I know this is really scattered brained and poorly written but I would appreciate any help anyone could give me?

Thank you.
FYI I am 19  

Peanutsdad

First of all, why didnt he go get his child when he first learned of this??

By leaving the child with grandma, he's let grandma establish a "status quo". If he doesnt stand up and become a parent, he'll find himself remaining a visitor, and paying grandma child support.


Tips For Getting Started
http://www.deltabravo.net/news/10-19-2000.htm

How To Hire An Attorney
http://www.deltabravo.net/custody/hiring.htm

Hiring An Effective Attorney
http://www.deltabravo.net/custody/effective.htm

Success Factors In Obtaining Custody
http://www.deltabravo.net/custody/tips.htm

One of the first things you'll hear around here is "Document, document, document!". Having good records is *crucial*. Get yourself either the Parenting Time Tracker (PTT) at: http://www.deltabravo.net/custody/tracker.htm or the OPTIMAL Custody Tracking service at: http://www.parentingtime.net. The PTT is good, but the OPTIMAL service is definitely better.


wendl

Just because mom died doesn't mean dad would get the child automatically. He needs to get a court order getting custody of that child, the longer the granma has her the harder it will be for him to get that child.

Good luck, these cases are very sticky sometimes.


**These are my opinions, they are not legal advice**

tigger

there are other things to take into consideration.  

Is the grandmother a bad guardian?  How much visitation has he exercised in the past 5 months?  How much before then?  Why does he want the child?  (And before I get flamed, I would ask the same of a mother who was seeking custody of a child that had been living with someone else.)  Why has the father been living with the aunt?

Now specifically for you, DO NOT marry this guy just because it would help him in a custody case.  Think long and hard about it first.  Your decision should be based on what you want out of life and in a husband.
The wonderful thing about tiggers is I'm the only one!

Lawmoe

Since grandma has had the child for a considerable amount of time, she most likely has gained standing under your State statutes to seek custody. Some states have specific timelines during which the child must live with a non-parent before custody is possible.  If she has not reached that time threshhold, it could explain why she has not filed already.  In such a situation, time is of teh essence and you should consult with a lawyer in yoru State.
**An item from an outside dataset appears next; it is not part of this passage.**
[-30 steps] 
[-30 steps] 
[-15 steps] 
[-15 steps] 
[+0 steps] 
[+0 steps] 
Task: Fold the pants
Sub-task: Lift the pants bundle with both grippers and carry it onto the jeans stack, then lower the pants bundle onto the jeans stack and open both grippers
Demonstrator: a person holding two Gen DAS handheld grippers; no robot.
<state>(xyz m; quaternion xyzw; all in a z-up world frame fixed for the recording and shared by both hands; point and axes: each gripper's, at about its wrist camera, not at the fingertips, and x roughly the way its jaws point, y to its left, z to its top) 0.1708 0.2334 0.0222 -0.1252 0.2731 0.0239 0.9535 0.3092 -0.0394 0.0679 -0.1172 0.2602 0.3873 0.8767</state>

If the matter becomes a Court battle, a critical question becomes how much time dad has spent with eth children. If he is an absentee father, he certainly does not aid his chances.  

Under most normal circumstances, he has the advantage by being the biological parent.  That can be rebutted if he has not provided care. It is also vexing that his own mother supports the other grandmother's petition.  I have a feeling we have a partial story.